# Warning all irish owners.



## redtopaholic (Feb 17, 2008)

My friend took his car to his car to a motorsport company in tralee co kerry not saying which for legal reasons but they changed price of engine rebuild. and just this week fitted second hand coil packs and hks plugs (10euro dearer than others around) which he never asked for it was just supposed to be remapped. but what really got to him was when he came to collect the car after hearing other bad reports the nismo front splitter was missing and there were scratches on the bumper. the swapped his bosch battery for a cheap 1 and said his was dead. Plus a few miles on clock even tho they never got around to mappind it


----------



## Mar4ix (Mar 23, 2007)

he he... guys in garage got ride.... any way... who know good garage in Dublin or around ??


----------



## driftboy (Jan 14, 2006)

Ouch sounds nasty... Sorry to hear about that...


----------



## Rossy (Oct 13, 2006)

Jesus that sounds like a joke, I hope your buddys no fool and is gona approach them about what the hell they were up to, fair enough if they had to fit new parts to get the best map for the car but surely ur buddy would have realised there would ave been a bit of this involved, after all hes payin them to tune the car, and if the parts are crap you cant expect them to work miricles But the amout of extra expense should have been desribed before hand. I know the company even though ive had no personal experience wit um, id like to know how ye get on wit um. Ive drove up to track day in wicklow excellent service and he really knows wot he,s on about, hes straight to the point, no s**t.Top man


----------



## iano C (Oct 16, 2007)

Mar4ix said:


> he he... guys in garage got ride.... any way... who know good garage in Dublin or around ??
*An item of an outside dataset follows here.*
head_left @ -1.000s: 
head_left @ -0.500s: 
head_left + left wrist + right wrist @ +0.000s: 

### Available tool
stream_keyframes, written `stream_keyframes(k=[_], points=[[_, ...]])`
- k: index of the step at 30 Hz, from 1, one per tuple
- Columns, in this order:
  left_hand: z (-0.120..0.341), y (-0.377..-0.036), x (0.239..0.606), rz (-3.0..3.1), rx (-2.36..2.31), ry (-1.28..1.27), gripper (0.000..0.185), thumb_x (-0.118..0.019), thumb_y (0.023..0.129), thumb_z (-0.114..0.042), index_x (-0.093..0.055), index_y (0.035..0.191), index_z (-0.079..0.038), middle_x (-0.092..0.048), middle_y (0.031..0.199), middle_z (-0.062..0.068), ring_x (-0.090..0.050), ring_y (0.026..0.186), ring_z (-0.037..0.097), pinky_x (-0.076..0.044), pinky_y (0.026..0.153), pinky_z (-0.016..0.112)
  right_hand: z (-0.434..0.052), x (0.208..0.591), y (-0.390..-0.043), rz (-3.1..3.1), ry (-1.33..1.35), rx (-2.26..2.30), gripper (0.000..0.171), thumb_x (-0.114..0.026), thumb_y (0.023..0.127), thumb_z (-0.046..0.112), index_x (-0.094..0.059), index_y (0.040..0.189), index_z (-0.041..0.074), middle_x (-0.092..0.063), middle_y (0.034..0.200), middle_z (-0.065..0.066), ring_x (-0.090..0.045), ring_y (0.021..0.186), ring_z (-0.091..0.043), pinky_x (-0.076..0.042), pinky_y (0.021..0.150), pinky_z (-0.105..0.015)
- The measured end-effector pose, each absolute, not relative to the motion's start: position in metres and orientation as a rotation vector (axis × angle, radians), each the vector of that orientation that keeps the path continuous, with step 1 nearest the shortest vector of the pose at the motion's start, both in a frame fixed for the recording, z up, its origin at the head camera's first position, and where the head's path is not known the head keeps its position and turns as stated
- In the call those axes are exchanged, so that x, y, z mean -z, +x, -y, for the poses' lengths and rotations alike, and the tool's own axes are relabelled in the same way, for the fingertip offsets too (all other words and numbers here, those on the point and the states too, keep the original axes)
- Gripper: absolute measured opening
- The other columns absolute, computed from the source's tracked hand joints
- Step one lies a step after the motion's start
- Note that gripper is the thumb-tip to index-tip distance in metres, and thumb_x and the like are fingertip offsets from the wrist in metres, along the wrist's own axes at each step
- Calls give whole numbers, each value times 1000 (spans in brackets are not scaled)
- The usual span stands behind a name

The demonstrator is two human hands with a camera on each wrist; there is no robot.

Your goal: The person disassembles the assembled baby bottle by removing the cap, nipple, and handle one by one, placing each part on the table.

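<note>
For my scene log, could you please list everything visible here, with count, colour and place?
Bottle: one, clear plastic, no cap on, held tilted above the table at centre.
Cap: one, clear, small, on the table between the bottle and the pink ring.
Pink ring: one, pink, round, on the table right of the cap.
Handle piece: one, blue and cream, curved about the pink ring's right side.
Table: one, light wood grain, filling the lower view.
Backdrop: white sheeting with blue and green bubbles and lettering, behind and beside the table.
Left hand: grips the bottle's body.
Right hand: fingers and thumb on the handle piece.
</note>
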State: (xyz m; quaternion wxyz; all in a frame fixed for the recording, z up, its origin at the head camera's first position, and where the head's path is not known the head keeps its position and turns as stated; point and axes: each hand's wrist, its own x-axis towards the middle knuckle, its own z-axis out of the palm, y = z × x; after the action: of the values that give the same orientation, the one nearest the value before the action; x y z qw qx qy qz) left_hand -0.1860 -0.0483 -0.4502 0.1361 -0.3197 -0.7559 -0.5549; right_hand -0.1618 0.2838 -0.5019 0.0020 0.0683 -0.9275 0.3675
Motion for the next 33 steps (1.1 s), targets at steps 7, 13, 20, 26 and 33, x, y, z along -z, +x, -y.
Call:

Hello Mar4ix; I live in Dublin and I have had my fair share of a,,holes **** around with my car and my brothers car ,,,well the best place to try is car tork clane ,phone 045-893718 or045-982427,they will not **** you around,and a more genuine bloke you couldn,t meet,10 out of 10,if you need more info,like a run through of service invoices to give you some idea of prices, p .m me,this chap will not do some silly mods just to take your money,if it,s not going to inprove your car he will tell you.


----------



## kev gtr (Mar 14, 2007)

Totally agree with iano c. Ive had the pleasure of dealing with Car-tork and the guys there are A1. The head mechanic/owner Ian, really knows his stuff and afaik, he used to be an ex-mechanic with Nissan having worked on Skylines for years.


----------



## streetlethal (May 3, 2007)

ok i deal with both trackday performance in wexford and also jr performance who with any major engine work or rebuild will give a one year guarantee with the engine not many guys offering that id expect cant fault any work hes done for me no bs off him about ridicilous power outputs from simple mods


----------



## r34gtrIreland (Mar 23, 2008)

I've just joined Gtroc and read this message the guy in tralee has my r34 gtr for the last month and i have heard nothing from him and cant get him on the phone he is to do a total rebuild for over 600bhp this doesnt sound good i think i'll be pulling the plug:flame: :flame: :flame:


----------



## redtopaholic (Feb 17, 2008)

*read this update*

well the buddie finally got around to finishin mods to his gtr. trackday performance mapped it and he said their service was 100% compaired to the PREDATORS:chairshot in tralee ( not naming anyone for legal reasons:smokin: ) who had the timing out by 50degres and had the cheek to say he needed new coil packs when the ones in it were A1 this man P.H. is only out to make money and has no interest and a bad reputation all over the country. P.s WANTED jun style open grill and nismo 400r style wheels 17" the 275/18 too big for west cork back roads


----------



## r34gtrIreland (Mar 23, 2008)

still haven't my car back mate. this is diaster:bawling::bawling:


----------



## DaveV (Feb 27, 2007)

r34gtrIreland said:


> still haven't my car back mate. this is diaster:bawling::bawling:


I'd get down there and make a personal visit to see how the progress is, it's makes a big big difference to how you are treated if someone knows you'll show up on the doorstep


----------



## r34gtrIreland (Mar 23, 2008)

Ive been down a few times the engine is almost complete, there is also alot of other work being done but nothing major just extras. but still no car after 9 months its to long to be with out it


----------



## iano C (Oct 16, 2007)

r34gtrIreland said:


> Ive been down a few times the engine is almost complete, there is also alot of other work being done but nothing major just extras. but still no car after 9 months its to long to be with out it


 That has to be a record,hope it ends well good luck.


----------



## redtopaholic (Feb 17, 2008)

Hi r34GTRireland My friend Tom who owns the GTR (carlton man myself) said to give him a ring on 087 8201053 and he will tell you all about them. Your better off pulling the plug and getting some one who knows what there at to finish it iv loads of stories if you want to give me :bowdown1:jj:bowdown1: a ring too on 085 1224577


----------



## Vihis (Jan 1, 2008)

9 months.. sounds like you can sue them backwards.

best of luck.


----------



## matt j (Oct 19, 2001)

iano C said:


> That has to be a record,hope it ends well good luck.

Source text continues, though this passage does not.